Effectively, it emulates try-catch mechanism on the top of panics.

Essentially, the filter_macro_errors! macro is (C++ like pseudo-code)

try {
    /* your code */
} catch (MacroError) {
    /* conversion to compile_error! */
} catch (MultiMacroErrors) {
    /* conversion to multiple compile_error! invocations */
}

span_error! and co are

throw MacroError::new(span, format!(msg...));

By calling span_error! you trigger panic that will be caught by filter_macro_errors! and converted to compile_error! invocation. All the panics that weren't triggered by span_error! and co will be resumed as is.

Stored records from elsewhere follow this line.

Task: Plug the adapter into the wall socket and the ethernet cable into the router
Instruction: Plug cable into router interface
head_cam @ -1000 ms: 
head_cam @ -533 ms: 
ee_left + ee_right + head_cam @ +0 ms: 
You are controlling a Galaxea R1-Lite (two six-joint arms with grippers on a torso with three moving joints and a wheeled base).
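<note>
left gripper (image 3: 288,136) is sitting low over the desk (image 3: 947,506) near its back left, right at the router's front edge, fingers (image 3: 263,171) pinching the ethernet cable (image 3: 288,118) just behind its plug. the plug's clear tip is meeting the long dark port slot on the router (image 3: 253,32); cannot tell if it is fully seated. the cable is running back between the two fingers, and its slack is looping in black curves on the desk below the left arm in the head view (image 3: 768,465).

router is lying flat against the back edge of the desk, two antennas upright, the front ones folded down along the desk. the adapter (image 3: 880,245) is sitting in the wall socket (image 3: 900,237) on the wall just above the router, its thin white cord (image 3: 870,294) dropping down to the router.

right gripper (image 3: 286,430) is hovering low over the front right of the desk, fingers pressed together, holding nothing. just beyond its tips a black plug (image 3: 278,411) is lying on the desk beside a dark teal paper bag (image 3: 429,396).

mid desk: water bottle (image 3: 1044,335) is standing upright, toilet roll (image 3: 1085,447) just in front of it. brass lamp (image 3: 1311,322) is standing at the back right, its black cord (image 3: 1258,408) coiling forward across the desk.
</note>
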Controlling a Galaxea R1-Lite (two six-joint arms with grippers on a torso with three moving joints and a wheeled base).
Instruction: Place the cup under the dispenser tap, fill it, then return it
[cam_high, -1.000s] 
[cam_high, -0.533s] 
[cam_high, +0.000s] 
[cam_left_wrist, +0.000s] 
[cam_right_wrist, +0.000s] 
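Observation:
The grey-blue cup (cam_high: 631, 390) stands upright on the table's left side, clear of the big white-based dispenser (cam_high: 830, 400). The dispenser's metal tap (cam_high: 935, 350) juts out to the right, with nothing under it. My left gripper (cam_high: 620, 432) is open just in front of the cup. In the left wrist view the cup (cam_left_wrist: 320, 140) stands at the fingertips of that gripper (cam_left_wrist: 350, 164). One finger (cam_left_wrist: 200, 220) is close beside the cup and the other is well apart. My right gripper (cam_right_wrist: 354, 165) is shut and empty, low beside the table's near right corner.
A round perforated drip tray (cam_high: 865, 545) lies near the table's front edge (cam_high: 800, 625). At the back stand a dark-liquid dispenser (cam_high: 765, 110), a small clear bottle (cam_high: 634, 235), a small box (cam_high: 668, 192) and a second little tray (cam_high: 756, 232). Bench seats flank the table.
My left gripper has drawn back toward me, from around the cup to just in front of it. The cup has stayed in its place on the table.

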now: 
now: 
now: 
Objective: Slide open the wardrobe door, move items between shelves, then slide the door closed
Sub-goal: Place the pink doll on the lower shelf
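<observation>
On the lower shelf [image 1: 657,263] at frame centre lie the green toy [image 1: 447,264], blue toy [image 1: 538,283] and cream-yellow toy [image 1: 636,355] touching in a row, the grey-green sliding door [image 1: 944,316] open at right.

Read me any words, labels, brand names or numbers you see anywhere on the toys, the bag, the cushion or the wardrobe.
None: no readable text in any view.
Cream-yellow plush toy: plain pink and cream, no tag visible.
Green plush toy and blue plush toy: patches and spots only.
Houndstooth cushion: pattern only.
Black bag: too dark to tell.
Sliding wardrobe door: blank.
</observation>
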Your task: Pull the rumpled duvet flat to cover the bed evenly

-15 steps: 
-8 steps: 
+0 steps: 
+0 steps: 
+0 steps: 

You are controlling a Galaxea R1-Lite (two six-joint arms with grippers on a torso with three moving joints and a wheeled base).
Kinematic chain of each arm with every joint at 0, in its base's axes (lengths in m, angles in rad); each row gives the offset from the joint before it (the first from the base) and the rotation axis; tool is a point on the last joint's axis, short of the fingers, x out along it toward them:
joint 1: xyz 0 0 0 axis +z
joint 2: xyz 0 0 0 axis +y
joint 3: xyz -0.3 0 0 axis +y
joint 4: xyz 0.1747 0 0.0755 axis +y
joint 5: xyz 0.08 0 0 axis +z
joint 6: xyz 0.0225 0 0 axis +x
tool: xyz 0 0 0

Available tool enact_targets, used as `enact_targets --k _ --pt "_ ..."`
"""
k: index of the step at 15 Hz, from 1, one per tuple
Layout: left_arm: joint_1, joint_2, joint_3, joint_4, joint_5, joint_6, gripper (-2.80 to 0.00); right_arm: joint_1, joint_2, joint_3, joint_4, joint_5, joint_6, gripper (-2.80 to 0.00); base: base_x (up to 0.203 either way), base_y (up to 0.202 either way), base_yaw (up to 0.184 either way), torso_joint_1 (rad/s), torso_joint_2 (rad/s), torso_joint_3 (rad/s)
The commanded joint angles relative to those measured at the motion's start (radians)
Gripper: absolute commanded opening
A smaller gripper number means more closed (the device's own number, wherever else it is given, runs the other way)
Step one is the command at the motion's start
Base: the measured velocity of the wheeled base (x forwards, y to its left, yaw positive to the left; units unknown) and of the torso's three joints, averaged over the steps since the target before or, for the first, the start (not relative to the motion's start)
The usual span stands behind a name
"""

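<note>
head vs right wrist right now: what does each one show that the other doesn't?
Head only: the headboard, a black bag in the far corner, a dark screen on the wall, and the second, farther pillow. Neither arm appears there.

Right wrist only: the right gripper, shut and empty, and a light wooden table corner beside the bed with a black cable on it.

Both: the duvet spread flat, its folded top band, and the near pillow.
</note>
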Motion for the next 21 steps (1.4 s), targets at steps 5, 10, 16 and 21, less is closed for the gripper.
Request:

Panic catching is indeed slow but the macro is about to abort anyway so speed is not a concern here. Please note that this crate is not intended to be used in any other way than a proc-macro error reporting, use Result and ? instead.

proc_macro::Diagnostics

Re-exports

pub extern crate proc_macro;
pub extern crate proc_macro2;
pub use multi::MultiMacroErrors;
pub use single::MacroError;

Modules

multi

This module contains data types and functions to be used for multi-error reporting.

single

This module contains data types and functions to be used for single-error reporting.

Macros

call_site_error

Shortcut for span_error!(Span::call_site(), msg...). This macro is still preferable over plain panic, see Motivation

filter_macro_errors

This macro is supposed to be used at the top level of your proc-macro, the function marked with a #[proc_macro*] attribute. It catches all the errors triggered by span_error!, call_site_error!, MacroError::trigger and MultiMacroErrors. Once caught, it converts it to a proc_macro::TokenStream containing a compile_error! invocation.

span_error

Makes a MacroError instance from provided arguments (panic!-like) and triggers panic in hope it will be caught by filter_macro_errors!.

Traits

OptionExt

This traits expands Option<T> with some handy shortcuts.

ResultExt

This traits expands Result<T, Into<MacroError>> with some handy shortcuts.